- _Aim of the exercise_
As the answer, set down the lines below from the one containing "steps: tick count" through the one containing "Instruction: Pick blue", exactly and inclusively, and no others.

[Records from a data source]
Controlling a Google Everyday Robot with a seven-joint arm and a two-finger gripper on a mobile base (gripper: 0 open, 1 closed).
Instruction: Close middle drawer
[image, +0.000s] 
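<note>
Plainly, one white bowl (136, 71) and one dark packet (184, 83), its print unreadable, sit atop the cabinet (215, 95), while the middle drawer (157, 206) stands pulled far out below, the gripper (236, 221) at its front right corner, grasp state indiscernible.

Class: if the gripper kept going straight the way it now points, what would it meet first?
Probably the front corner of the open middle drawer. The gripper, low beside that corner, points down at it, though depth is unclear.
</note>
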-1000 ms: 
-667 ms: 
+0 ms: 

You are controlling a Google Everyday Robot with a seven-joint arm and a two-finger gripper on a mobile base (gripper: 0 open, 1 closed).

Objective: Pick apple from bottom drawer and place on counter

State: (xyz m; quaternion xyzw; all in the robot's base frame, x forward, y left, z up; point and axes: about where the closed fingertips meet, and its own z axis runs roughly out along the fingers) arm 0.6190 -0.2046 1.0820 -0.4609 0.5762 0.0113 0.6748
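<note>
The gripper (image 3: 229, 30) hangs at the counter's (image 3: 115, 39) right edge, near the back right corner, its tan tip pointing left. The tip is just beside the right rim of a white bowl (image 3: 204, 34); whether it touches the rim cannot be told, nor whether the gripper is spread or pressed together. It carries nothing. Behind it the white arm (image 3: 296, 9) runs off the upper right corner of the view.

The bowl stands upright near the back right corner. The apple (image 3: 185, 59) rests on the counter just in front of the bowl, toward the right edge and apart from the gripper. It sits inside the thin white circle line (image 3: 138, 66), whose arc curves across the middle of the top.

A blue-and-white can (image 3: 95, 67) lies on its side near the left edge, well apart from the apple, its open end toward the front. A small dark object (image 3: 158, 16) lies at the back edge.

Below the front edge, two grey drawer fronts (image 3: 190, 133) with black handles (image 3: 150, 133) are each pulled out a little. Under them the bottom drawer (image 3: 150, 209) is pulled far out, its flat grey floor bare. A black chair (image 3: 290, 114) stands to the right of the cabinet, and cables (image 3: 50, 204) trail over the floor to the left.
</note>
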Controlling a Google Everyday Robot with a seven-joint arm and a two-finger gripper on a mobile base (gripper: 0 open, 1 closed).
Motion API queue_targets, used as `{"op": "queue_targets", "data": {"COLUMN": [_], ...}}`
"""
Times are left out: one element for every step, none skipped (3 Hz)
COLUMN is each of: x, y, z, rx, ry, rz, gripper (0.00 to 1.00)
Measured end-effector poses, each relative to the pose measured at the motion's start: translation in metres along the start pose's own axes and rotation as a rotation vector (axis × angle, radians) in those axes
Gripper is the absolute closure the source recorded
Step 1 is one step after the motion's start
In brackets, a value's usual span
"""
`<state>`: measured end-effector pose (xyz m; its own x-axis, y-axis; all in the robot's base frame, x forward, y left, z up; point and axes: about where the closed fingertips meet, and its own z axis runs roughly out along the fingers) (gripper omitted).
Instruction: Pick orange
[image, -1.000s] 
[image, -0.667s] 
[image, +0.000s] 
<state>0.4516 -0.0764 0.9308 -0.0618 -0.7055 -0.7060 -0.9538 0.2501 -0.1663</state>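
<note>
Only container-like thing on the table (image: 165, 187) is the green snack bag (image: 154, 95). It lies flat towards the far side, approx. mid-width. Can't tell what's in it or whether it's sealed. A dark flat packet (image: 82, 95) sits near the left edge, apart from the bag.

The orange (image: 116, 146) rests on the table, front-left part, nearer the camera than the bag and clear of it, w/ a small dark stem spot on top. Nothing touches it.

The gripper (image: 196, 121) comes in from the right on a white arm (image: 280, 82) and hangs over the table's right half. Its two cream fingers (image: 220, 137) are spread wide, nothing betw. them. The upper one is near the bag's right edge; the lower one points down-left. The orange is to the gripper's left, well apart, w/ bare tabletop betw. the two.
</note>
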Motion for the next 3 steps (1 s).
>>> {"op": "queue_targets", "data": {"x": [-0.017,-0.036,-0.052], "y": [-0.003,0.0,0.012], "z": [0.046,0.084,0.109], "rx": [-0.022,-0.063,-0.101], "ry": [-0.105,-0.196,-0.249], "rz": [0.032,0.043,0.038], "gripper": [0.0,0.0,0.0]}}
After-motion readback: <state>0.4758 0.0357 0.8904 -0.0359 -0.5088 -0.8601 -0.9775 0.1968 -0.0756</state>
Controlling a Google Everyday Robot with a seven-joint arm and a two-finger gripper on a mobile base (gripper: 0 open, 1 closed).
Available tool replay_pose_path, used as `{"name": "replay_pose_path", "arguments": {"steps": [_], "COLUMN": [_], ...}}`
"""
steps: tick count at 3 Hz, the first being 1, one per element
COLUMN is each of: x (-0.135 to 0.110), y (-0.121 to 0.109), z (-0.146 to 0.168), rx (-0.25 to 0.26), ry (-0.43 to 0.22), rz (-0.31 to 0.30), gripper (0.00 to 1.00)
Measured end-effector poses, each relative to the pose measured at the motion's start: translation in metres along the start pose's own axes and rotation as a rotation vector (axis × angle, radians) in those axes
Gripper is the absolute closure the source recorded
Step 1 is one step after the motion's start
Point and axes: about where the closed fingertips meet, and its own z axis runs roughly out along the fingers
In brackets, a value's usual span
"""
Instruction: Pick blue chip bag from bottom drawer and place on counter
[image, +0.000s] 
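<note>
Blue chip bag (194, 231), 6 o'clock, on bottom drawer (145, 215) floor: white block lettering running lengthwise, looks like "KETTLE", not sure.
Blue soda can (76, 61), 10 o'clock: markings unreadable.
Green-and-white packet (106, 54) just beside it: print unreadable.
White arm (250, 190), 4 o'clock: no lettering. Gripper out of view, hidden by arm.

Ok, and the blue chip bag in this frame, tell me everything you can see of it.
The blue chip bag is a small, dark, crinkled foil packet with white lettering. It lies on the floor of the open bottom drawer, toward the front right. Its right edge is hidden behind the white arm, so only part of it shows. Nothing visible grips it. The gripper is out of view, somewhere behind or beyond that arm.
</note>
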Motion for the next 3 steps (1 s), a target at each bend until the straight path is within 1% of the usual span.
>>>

- _Solution to this exercise_
steps: tick count at 3 Hz, the first being 1, one per element
COLUMN is each of: x (-0.135 to 0.110), y (-0.121 to 0.109), z (-0.146 to 0.168), rx (-0.25 to 0.26), ry (-0.43 to 0.22), rz (-0.31 to 0.30), gripper (0.00 to 1.00)
Measured end-effector poses, each relative to the pose measured at the motion's start: translation in metres along the start pose's own axes and rotation as a rotation vector (axis × angle, radians) in those axes
Gripper is the absolute closure the source recorded
Step 1 is one step after the motion's start
Point and axes: about where the closed fingertips meet, and its own z axis runs roughly out along the fingers
In brackets, a value's usual span
"""
Instruction: Pick blue chip bag from bottom drawer and place on counter

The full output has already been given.